The two I was reading about had a molecular structure that was too big to move, and couldn't be broken down by white blood cells, or antibodies. Therefore it just sits in the lungs. They also described the molecule being like a piece of glass in your lung tissue. Because it just sits there, as the tissue is moving, it actually tears and cuts the tissue apart - causing internal bleeding and scar tissue build up.

The lungs are able to expel some of these through exhalation, but the ones that don't (those certain hydrocarbon) can sit in your lungs for years without the body being able to do a thing about it.

These are the ones that are particularly cancerous. But as Ebola said, constant exposure causes irreparable damage overtime.

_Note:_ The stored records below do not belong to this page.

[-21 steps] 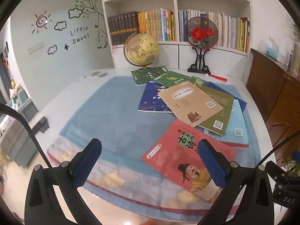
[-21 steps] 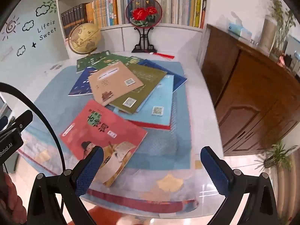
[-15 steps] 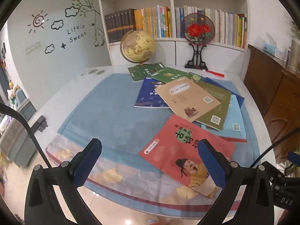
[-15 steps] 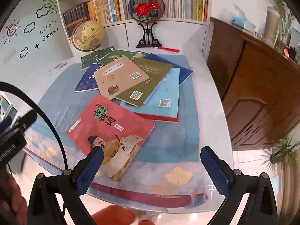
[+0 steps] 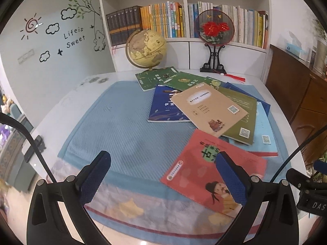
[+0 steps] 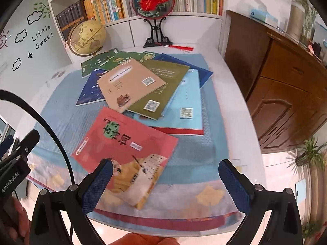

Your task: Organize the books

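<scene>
Several books fanned out messy across the blue mat [image 5: 126,134] on the white counter [image 5: 67,106], well past the middle. Red book [image 6: 122,140] nearest, tan book [image 6: 128,81] topping the overlapping pile behind. Left gripper [image 5: 163,175] and right gripper [image 6: 165,181] both hovering, spread wide, gripping nothing.
</scene>
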A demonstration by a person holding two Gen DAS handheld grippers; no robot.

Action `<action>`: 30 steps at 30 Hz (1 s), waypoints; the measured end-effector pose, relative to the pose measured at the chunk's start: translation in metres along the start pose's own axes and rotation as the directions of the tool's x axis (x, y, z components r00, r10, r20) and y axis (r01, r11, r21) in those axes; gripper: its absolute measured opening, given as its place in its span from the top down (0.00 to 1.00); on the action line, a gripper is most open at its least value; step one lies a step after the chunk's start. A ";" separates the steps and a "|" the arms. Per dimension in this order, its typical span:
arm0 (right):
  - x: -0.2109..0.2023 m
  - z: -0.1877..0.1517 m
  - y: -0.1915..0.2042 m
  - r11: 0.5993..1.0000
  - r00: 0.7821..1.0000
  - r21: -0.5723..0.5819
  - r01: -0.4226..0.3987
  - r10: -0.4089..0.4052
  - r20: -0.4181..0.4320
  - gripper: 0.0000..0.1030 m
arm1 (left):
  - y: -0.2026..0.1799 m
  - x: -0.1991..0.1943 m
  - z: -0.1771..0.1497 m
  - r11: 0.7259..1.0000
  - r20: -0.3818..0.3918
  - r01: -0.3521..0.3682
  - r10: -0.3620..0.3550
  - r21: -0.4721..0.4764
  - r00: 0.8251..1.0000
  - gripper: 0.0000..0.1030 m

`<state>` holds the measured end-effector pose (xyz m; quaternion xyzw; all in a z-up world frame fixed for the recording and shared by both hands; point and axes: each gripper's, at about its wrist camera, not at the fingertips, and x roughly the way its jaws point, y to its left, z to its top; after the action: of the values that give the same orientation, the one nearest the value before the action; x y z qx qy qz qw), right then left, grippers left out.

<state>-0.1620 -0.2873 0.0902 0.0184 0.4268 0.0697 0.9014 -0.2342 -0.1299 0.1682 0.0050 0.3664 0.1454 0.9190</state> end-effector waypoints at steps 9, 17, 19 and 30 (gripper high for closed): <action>0.024 0.014 0.020 0.996 0.998 0.078 0.032 -0.027 -0.062 0.00 | 0.011 0.034 0.014 0.995 0.002 0.080 -0.081 0.054 0.997 0.01; 0.031 0.012 0.011 0.990 0.992 0.113 0.087 -0.077 -0.096 0.00 | 0.012 0.054 0.019 0.992 -0.042 0.123 -0.121 0.038 0.992 0.01; 0.036 0.014 0.007 0.989 0.991 0.115 0.089 -0.076 -0.112 0.00 | 0.010 0.056 0.017 0.992 -0.052 0.123 -0.121 0.037 0.991 0.01; 0.050 0.032 -0.004 1.000 0.993 0.014 -0.012 0.014 -0.119 0.00 | -0.016 0.049 0.022 1.000 -0.077 0.015 -0.015 -0.007 0.997 0.01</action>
<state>-0.1060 -0.2833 0.0718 0.0228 0.4803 0.0738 0.8737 -0.1814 -0.1295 0.1502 -0.0063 0.4010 0.1398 0.9053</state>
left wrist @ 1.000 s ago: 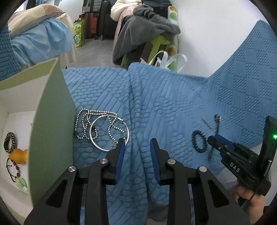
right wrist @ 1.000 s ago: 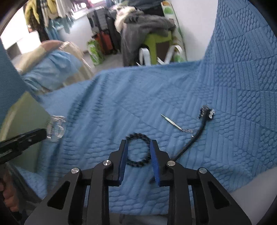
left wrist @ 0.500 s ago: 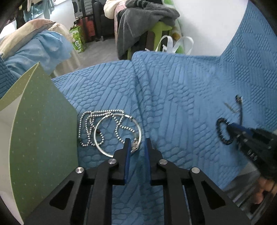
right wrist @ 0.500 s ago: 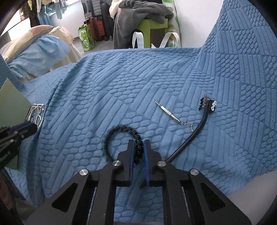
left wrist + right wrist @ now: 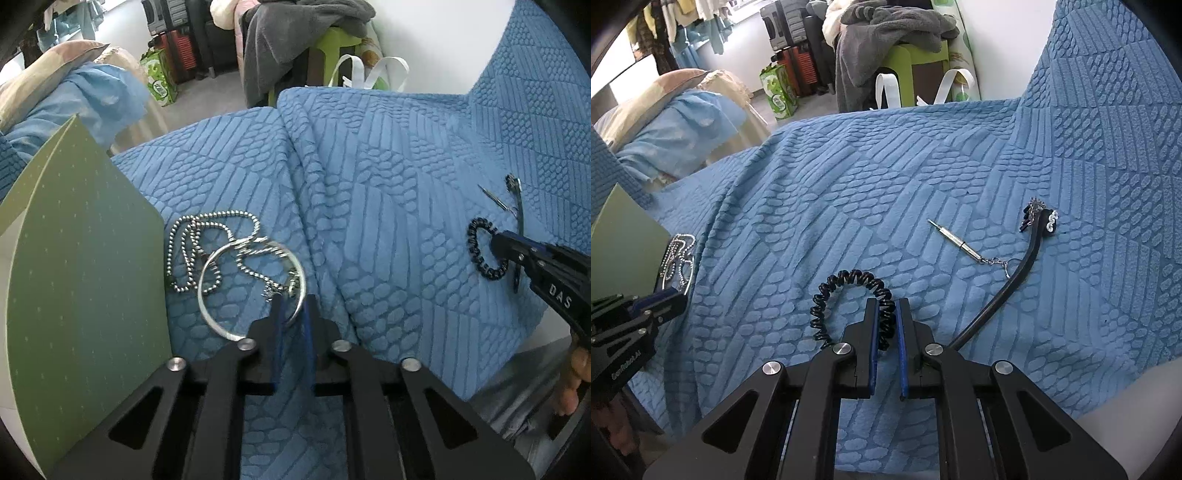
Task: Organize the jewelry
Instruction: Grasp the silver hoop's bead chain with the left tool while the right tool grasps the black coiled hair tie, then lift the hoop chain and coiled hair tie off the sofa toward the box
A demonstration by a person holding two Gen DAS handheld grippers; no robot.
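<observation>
You've got the left hand-held gripper (image 5: 293, 314) pinching the bangle (image 5: 251, 288) at its 4 o'clock edge, and the right hand-held gripper (image 5: 886, 314) clamped on the coil bracelet (image 5: 849, 291), both ready for boxing.

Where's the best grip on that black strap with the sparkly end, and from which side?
Grip the black strap mid-length from above, tongs closing across its width. It lies flat and narrow on the blue blanket; the middle stays clear of the keychain screwdriver ring.

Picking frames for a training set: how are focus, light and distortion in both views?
Left wrist view: strong fisheye bending with dark corners, silver bangle and ball chain sharp, soft daylight, no harsh glare. Right wrist view: same barrel distortion, black coil bracelet crisp between the tool's pads, faint shadows on the blue blanket, far room slightly soft.
</observation>
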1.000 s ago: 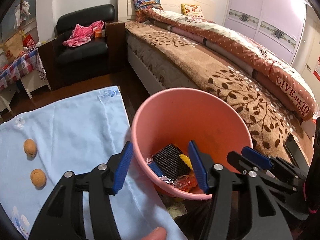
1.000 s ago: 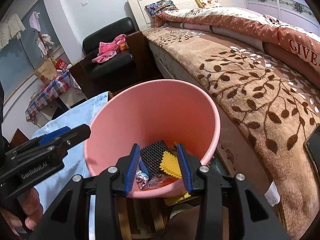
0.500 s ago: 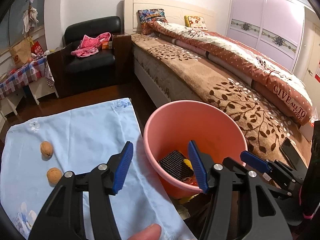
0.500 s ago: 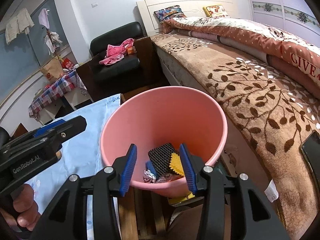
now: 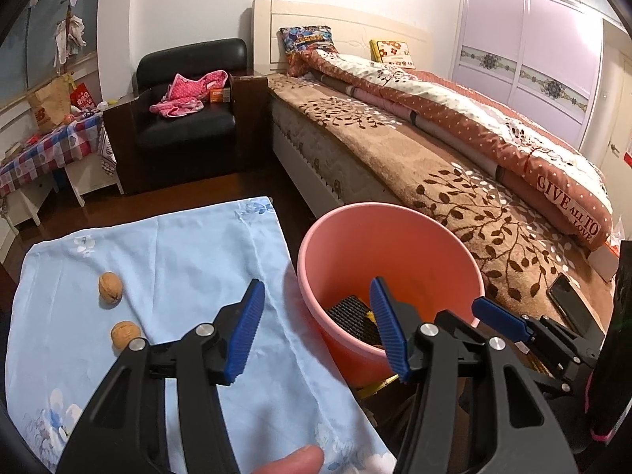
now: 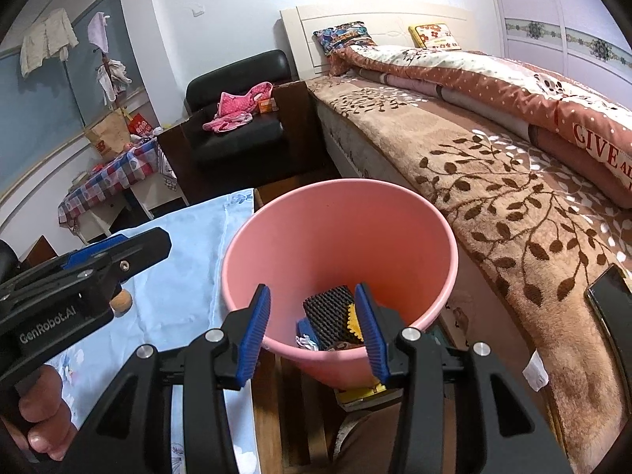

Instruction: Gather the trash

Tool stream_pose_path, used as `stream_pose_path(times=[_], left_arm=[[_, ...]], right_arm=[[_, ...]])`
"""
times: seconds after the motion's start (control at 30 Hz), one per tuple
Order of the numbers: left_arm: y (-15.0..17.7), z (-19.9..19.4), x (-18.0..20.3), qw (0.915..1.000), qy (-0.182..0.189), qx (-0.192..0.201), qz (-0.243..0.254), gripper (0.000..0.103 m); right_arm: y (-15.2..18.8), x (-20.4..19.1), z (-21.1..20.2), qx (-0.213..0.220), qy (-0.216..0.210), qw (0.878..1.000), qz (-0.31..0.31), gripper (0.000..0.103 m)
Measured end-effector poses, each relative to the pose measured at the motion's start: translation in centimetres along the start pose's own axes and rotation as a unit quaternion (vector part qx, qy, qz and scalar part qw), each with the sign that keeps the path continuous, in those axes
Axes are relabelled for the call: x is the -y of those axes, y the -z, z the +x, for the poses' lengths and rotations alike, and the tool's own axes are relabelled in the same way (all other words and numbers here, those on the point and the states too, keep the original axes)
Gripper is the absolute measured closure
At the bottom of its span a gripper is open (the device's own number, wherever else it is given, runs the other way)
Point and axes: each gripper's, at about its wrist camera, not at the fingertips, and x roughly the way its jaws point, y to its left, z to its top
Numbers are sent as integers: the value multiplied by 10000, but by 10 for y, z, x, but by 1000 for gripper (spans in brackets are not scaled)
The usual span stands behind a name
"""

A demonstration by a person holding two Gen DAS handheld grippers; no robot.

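Both grippers, left (image 5: 314, 330) and right (image 6: 312, 330), hang empty with jaws apart over the bin (image 6: 395, 213) (trash already inside); two walnuts (image 5: 110, 284) remain at nine o'clock on the cloth (image 5: 177, 252).

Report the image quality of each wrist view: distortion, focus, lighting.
Left wrist view: fisheye bends the bed and wardrobe, corners are vignetted black; pink bin and walnuts sharp, warm indoor light. Right wrist view: same curvature and dark corners; bin contents in shade, no motion blur or strong glare.
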Motion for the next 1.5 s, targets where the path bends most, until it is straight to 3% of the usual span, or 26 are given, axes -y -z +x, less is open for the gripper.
stream_pose_path(times=[0.77,1.5], left_arm=[[4,-13,-5,9999,14,103,-21,52],[8,-5,-12,9999,22,-63,-89,52]], right_arm=[[3,-10,-10,47,26,10000,-54,59],[-1,-10,-4,37,77,9999,-60,59]])
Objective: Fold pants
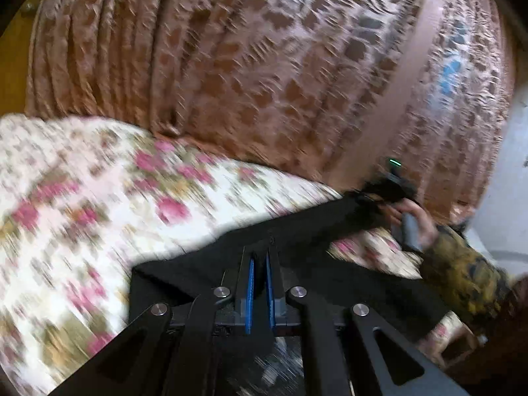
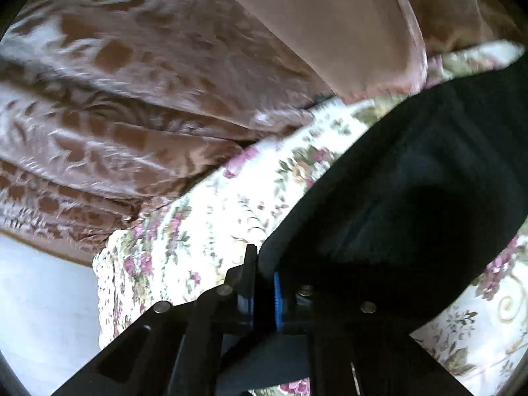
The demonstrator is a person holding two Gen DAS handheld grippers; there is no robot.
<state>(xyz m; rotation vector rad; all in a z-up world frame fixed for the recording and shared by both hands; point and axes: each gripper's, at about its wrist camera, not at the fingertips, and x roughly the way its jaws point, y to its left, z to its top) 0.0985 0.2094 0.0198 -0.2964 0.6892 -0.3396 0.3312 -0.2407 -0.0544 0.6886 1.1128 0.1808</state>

Don't fool yourself into believing that Hydrocarbons aren't as dangerous or cancerous, just because the body "removes them easily." It doesn't really matter what the smoke is made of. It's been retested, and reconfirmed everytime in every study over the past 120 years. Inhaling smoke can cause cancer. Period. No ifs, ands or buts. If you're inhaling smoke, eventually you're going to get cancer.

@ebola Even the studies provided stated that CB agonism isn't going to stop cancer in a moderate to heavy user. It merely states the users that only use once in a while (light users) have no increased risk if cancer.

From what I've read, the same thing goes for smoking cigarettes. Light users have a very decreased likelihood of developing cancer.

TL;DR - Smoke is cancerous. Period. Doesn't matter what "kind" of smoke it is. If it's been burned, and you're inhaling it - it's going to cause cancer. Science has proved that, again and again. If you don't believe, or can't accept that, then that's your problem, not science's.